Dataset extract:

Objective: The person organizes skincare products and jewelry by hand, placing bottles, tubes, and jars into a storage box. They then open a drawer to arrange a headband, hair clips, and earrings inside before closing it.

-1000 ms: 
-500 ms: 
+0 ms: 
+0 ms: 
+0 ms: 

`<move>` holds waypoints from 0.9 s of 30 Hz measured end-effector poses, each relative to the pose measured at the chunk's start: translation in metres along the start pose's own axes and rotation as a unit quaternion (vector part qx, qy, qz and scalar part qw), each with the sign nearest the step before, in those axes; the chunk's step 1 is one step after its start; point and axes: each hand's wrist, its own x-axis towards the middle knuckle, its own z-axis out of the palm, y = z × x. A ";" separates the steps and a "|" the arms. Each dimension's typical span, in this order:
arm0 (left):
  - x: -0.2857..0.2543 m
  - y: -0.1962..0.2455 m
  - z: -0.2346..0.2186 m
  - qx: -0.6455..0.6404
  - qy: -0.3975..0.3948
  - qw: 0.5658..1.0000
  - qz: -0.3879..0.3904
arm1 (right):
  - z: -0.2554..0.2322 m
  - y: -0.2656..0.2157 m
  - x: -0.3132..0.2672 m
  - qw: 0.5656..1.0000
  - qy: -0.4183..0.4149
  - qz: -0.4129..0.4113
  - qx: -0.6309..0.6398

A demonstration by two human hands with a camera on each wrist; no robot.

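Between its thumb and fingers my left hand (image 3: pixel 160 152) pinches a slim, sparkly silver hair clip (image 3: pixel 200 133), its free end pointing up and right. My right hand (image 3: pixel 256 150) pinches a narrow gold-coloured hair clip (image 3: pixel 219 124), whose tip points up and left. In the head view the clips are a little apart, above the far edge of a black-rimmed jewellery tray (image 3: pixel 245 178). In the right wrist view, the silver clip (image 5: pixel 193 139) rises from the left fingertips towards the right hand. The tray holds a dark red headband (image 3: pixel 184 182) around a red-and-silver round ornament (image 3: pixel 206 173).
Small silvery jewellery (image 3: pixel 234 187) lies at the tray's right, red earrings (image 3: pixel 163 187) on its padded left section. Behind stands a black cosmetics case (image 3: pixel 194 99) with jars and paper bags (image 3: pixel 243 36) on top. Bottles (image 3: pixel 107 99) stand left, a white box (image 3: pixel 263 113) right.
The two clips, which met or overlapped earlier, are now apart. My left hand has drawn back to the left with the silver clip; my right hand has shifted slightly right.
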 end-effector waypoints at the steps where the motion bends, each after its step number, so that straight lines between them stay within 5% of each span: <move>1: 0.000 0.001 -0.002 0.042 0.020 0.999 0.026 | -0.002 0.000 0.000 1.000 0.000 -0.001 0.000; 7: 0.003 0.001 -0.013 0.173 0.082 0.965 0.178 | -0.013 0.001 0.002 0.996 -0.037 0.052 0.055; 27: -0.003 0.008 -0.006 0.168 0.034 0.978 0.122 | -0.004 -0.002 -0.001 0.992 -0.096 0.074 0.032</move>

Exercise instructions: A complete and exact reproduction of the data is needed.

Task result:
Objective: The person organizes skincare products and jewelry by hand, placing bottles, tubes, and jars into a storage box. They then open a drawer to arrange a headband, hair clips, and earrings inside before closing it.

-1000 ms: 
-500 ms: 
+0 ms: 
+0 ms: 
+0 ms: 

`<move>` holds waypoints from 0.9 s of 30 Hz measured end-effector poses, each relative to the pose measured at the chunk's start: translation in metres along the start pose's own axes and rotation as a unit quaternion (vector part qx, qy, qz and scalar part qw), each with the sign nearest the step before, in those axes; the chunk's step 1 is one step after its start; point and axes: each hand's wrist, its own x-axis towards the middle knuckle, its own z-axis out of the palm, y = z × x. A ";" separates the steps and a "|" the arms. Each dimension's typical span, in this order:
arm0 (left):
  - x: -0.2857..0.2543 m
  - y: -0.1962..0.2455 m
  - z: -0.2346..0.2186 m
  - qx: -0.6455..0.6404
  - qy: -0.3975..0.3948
  - qw: 0.5658..1.0000
  - qz: -0.3879..0.3904
arm1 (right):
  - z: -0.2554..0.2322 m
  - y: -0.2656..0.2157 m
  - x: -0.3132..0.2672 m
  - qw: 0.5656..1.0000
  - qy: -0.4183..0.4149
  - qz: -0.4129..0.4113
  - qx: -0.6309..0.6398

A demonstration by two human hands with a camera on each wrist; no robot.

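Between its thumb and fingers my left hand (image 3: pixel 160 152) pinches a slim, sparkly silver hair clip (image 3: pixel 200 133), its free end pointing up and right. My right hand (image 3: pixel 256 150) pinches a narrow gold-coloured hair clip (image 3: pixel 219 124), whose tip points up and left. In the head view the clips are a little apart, above the far edge of a black-rimmed jewellery tray (image 3: pixel 245 178). In the right wrist view, the silver clip (image 5: pixel 193 139) rises from the left fingertips towards the right hand. The tray holds a dark red headband (image 3: pixel 184 182) around a red-and-silver round ornament (image 3: pixel 206 173).
Small silvery jewellery (image 3: pixel 234 187) lies at the tray's right, red earrings (image 3: pixel 163 187) on its padded left section. Behind stands a black cosmetics case (image 3: pixel 194 99) with jars and paper bags (image 3: pixel 243 36) on top. Bottles (image 3: pixel 107 99) stand left, a white box (image 3: pixel 263 113) right.
The two clips, which met or overlapped earlier, are now apart. My left hand has drawn back to the left with the silver clip; my right hand has shifted slightly right.
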 end-effector waypoints at the steps where the motion bends, each after its step number, so that straight lines between them stay within 5% of each span: <move>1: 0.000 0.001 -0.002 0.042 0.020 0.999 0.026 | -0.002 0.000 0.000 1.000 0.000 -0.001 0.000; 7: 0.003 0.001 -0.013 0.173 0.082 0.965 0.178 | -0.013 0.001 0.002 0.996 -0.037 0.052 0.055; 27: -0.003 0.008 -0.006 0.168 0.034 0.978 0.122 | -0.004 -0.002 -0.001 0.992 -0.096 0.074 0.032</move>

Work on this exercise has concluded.